Only used with explicit cursors.
Cursor Attributes
• IMPLICIT cursors are known as SQL
cursor , thus if you wish to use the
attributes from an implicit cursor (which in
other words is EVERY SELECT statement
that returns more than one row) you use
SQL%NOTFOUND,
SQL%ROWCOUNT...etc,etc...
Use a PL/SQL record variable
DECLARE
CURSOR c_AllStudents IS
SELECT * from students;
v_StudentInfo
c_AllStudents%ROWTYPE;
BEGIN
....
END;
Cursor FOR loop
DECLARE CURSOR c_HistoryStudents IS
SELECT id, first_name, last_name
FROM students
WHERE major='History';
BEGIN --Begin Loop the cursor is implicitly
FOR v_StudentData in c_HistoryStudents LOOP
--An implicit fecth INSERT INTO registered_students (student_id,
department,course) VALUES ( v_StudentData.ID,'HIS',301);
INSERT INTO temp_table (num_col,char_col) VALUES (v_StudentData.ID,
v_StudentData.first_name || ' '|| v_StudentData.last_name);
END LOOP;
COMMIT;
END;
Advanced Explicit Cursor
• Concepts
cursor that uses parameters
CURSOR c_students
(p_Department
classes.department%TYPE
p_Course classes.department%TYPE
) IS
SELECT * FROM classes
WHERE department =
p_Department
AND course = p_Course;
To call the cursor
OPEN c_students('CS',101);
Cursors for update
The syntax for this parameter in the SELECT
statement is:
SELECT ... FROM ... FOR UPDATE [OF
column_reference] [NOWAIT]
where column_reference is a column in
the table against which the query
is performed. A list of columns
can also be used.
Example…for update
DECLARE
CURSOR c_AllStudents IS
SELECT *
FROM students
FOR UPDATE OF first_name, last_name;
Or the cursor can select every column by not specifing a range
DECALRE
CURSOR c_AllStudents IS
SELECT *
FROM students
FOR UPDATE;
NOWAIT
If another session already has locks on the rows in the
active set, then the SELECT FOR UPDATE will hang
until the other session releases the lock.

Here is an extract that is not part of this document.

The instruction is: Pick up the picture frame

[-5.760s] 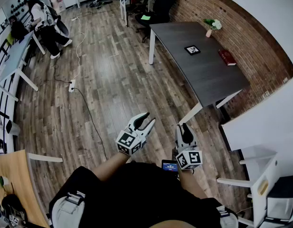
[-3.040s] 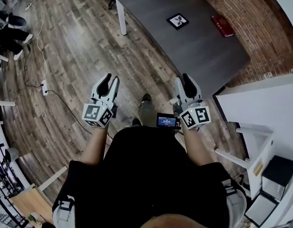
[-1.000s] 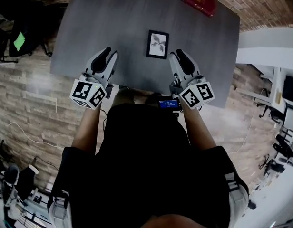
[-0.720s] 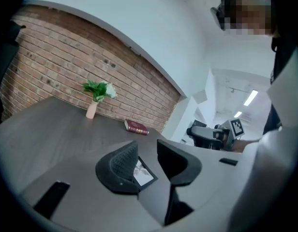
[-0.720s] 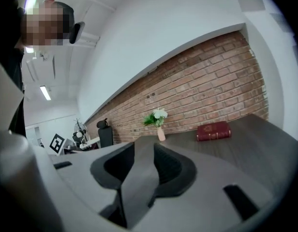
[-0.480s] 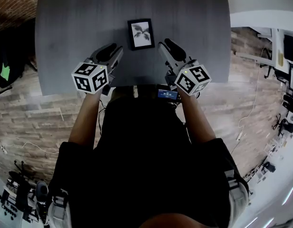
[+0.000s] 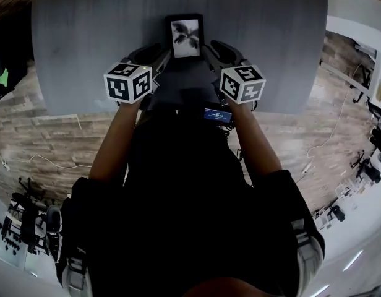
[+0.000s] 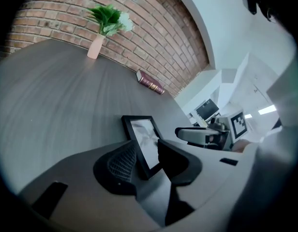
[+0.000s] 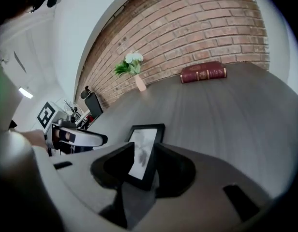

To handle this situation the parameter NOWAIT is
available, which in case the rows are locked,OPEN will
return the error ORA-54 resource busy and
acquire with NOWAIT specified
Fetching Across COMMITS
• Note that the COMMIT statement is done after the fetch loop is
complete.
• This is done because COMMIT will release any locks held by the
session. Since the FOR UPDATE clause acquires locks, these will be
released by the COMMIT.
• When this happens, the cursor is invalidated.Any subsequent fetches
will return the Oracle error: ORA-1002 : fetch out of sequenece .
• if there is a COMMIT inside a SELECT FOR UPDATE fetch loop,
any fetches done after the COMMIT will fail.
• it is not advisable to use a COMMIT inside the LOOP. If the cursor is
not defined with a SELECT FOR UPDATE then there is no problem.